- Task requirements -
All lines in the material with the string "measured" should be listed.

- Data below -
[Start of section]

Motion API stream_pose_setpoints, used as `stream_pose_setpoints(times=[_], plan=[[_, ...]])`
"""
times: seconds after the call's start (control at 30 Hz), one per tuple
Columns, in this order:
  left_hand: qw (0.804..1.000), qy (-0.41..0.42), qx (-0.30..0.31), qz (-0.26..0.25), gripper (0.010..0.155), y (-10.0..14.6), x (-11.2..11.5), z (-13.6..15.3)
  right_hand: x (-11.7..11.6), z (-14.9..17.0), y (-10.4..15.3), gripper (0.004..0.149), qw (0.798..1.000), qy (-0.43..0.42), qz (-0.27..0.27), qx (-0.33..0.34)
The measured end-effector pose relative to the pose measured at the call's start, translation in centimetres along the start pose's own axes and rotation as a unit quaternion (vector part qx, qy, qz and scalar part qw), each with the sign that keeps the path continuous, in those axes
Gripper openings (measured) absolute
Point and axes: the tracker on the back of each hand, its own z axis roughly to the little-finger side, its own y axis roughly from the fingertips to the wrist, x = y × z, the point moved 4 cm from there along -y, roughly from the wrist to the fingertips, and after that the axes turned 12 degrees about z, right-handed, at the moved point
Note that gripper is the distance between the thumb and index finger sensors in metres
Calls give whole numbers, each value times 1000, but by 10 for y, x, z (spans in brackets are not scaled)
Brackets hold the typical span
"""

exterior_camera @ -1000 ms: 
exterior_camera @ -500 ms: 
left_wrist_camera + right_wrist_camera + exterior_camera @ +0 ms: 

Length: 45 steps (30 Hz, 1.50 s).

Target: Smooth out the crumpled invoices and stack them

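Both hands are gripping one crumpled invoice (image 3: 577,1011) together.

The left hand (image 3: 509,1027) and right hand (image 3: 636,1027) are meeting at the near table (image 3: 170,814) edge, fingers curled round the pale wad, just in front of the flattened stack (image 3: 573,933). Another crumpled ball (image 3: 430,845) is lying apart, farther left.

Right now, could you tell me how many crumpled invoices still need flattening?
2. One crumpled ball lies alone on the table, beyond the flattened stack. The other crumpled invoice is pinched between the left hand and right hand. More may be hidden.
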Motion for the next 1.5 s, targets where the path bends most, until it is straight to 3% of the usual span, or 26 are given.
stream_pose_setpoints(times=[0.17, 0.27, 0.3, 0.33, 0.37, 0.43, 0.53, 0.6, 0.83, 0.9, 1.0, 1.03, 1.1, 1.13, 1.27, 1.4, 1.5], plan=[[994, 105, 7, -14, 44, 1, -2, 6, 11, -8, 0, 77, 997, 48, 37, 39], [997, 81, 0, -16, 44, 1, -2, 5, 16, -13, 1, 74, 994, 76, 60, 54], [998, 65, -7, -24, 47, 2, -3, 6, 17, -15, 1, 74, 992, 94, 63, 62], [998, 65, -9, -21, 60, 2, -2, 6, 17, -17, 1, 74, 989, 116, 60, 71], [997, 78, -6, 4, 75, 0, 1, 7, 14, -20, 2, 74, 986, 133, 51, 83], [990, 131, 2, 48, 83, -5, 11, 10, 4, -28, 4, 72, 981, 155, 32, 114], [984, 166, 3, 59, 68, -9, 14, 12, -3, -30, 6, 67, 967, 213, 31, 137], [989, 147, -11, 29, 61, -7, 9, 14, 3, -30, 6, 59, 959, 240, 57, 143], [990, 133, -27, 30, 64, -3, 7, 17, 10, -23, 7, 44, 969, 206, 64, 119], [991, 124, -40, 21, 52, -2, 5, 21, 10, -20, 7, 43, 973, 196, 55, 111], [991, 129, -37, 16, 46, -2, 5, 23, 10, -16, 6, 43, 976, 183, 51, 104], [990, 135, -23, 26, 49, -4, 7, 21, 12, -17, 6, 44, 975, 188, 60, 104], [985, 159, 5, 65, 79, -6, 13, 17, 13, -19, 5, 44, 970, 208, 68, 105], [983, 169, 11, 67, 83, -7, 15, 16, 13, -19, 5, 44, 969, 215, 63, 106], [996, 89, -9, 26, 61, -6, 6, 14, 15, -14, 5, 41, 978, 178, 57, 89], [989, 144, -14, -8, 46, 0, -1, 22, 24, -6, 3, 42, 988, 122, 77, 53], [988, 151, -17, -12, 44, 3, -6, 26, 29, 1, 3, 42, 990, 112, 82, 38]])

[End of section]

- Task answer -
The measured end-effector pose relative to the pose measured at the call's start, translation in centimetres along the start pose's own axes and rotation as a unit quaternion (vector part qx, qy, qz and scalar part qw), each with the sign that keeps the path continuous, in those axes
Gripper openings (measured) absolute

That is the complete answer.